Kennengelernt haben sie sich über das Anne Frank Botschafter*innen Programm in Berlin. "Bei dem viertägigen Seminar wurden uns Methoden zur Ideenfindung und Projektarbeit übermittelt und viel Raum geboten, um unsere Idee von einem Podcast weiter zu entwickeln", sagen die Jugendlichen. "Wichtig war uns vor allem einen Podcast zu schaffen, welcher unseren privaten Gesprächen in der Freundesgruppe sehr nahekommt. Stumpf etwas vom Blatt ablesen, kam für uns nicht in Frage."

Sechs Personen lachen in die Kamera. Vier davon sind Jugendliche, die eine Urkunde und eine Blume in den Händen halten.
Anne Frank Botschafter*innen Liam Gutknecht, Coloma Gerner, Yara Antonic und Aaron Müller (von links), umrahmt von Ronald van Roeden (Botschafter der Niederlande) und der Bundesbeauftragten Maria Bering, Bild: Ruthe Zuntz

Auch auf die Instrumentalisierung von Sophie Scholl und Anne Frank bei Demonstrationen gehen die Jugendlichen in ihrem Podcast ein. Liam Gutknecht sagt dazu: "Ich finde die Vergleiche mit Sophie Scholl oder Anne Frank auf Demonstrationen nicht gut, aber ich finde gut, dass man die Namen dadurch wieder hört und sich mit ihnen beschäftigt." Doch die Jugendlichen sind sich einig, dass solche Vergleiche das NS-Regime und den Holocaust verharmlosen und in diesem Kontext vollkommen unangebracht sind.
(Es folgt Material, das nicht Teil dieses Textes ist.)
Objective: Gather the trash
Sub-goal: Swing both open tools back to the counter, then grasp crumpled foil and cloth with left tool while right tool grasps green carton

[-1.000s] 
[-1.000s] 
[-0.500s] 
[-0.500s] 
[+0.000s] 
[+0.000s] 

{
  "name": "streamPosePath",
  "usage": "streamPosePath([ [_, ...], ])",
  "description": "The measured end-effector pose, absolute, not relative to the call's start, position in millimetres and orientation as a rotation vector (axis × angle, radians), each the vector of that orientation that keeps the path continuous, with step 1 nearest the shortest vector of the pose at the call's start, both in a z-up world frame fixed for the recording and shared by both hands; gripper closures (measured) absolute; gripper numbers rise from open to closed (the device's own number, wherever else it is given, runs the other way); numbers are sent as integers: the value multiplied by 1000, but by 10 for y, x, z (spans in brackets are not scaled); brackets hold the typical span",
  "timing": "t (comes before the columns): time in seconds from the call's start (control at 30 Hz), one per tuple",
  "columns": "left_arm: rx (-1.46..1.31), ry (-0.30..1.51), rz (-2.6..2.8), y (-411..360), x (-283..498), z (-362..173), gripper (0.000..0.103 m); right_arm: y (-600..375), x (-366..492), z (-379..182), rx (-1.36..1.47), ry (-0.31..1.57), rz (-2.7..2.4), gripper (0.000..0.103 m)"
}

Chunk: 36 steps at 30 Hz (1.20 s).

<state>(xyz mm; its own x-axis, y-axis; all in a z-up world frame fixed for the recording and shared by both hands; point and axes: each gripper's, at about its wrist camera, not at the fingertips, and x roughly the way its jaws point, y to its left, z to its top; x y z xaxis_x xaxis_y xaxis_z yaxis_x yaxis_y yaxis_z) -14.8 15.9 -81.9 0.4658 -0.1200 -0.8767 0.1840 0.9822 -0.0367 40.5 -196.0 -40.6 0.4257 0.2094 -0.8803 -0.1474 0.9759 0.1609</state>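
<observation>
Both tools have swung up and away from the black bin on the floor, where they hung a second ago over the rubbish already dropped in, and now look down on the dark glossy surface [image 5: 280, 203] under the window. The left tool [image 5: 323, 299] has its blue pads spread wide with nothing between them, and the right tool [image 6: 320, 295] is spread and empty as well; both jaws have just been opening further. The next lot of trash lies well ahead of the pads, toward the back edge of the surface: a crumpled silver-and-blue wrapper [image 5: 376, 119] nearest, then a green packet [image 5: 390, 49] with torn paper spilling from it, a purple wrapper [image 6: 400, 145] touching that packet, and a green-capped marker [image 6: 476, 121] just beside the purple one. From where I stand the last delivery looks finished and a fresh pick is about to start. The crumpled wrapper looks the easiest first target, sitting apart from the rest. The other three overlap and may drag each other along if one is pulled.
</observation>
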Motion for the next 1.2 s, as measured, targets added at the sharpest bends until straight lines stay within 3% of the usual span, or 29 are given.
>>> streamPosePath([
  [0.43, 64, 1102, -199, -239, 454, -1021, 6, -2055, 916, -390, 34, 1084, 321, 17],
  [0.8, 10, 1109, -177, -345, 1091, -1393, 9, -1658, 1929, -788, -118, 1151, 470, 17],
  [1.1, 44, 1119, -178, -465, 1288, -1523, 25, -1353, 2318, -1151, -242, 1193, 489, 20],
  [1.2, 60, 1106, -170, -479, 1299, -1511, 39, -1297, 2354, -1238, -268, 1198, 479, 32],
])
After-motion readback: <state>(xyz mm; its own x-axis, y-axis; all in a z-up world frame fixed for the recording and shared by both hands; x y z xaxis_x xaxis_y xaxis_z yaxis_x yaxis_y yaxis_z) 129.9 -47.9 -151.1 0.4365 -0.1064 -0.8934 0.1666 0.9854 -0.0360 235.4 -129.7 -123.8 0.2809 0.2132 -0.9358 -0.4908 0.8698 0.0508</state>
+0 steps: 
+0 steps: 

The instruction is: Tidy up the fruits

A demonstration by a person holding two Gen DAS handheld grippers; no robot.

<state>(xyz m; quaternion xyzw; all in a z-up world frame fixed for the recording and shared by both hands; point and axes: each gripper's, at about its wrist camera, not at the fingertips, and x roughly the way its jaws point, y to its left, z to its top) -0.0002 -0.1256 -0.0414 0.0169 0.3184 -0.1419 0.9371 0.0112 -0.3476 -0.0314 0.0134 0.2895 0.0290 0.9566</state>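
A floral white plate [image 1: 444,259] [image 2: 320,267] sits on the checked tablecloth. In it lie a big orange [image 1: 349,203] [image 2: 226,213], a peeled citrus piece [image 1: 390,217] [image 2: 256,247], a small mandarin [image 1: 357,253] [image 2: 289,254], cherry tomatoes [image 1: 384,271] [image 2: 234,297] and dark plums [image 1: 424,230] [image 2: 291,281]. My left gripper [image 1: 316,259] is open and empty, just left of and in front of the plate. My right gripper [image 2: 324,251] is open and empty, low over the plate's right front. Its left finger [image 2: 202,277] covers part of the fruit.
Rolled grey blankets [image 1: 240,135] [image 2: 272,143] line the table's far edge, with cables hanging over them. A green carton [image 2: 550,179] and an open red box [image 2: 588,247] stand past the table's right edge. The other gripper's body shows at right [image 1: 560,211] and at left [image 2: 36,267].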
Wieso heißt der Podcast eigentlich "SpeakUp im Quadrat"?

"Im Quadrat bezieht sich auf unseren Wohnort Mannheim, welcher wie bei einem Schachfeld in einzelne Quadrate unterteilt ist. Zukünftig wird Mannheim eine noch präsentere Rolle in den Podcast-Folgen einnehmen."

Projektteam

Als Nächstes planen die Jugendlichen eine Podcast-Reihe über Amira Gezow, die den Holocaust überlebte und zu einer der wichtigsten Zeitzeuginnen in Mannheim wurde. Die Idee dazu entwickelten sie auf einem Vernetzungstreffen vom Anne Frank Zentrum zusammen mit dem Projekt "Erinnern vor Ort". Auch bei dieser Projektidee steht wieder die Stärkung der Erinnerungskultur und die Förderung von jungem Engagement für Demokratie im Mittelpunkt.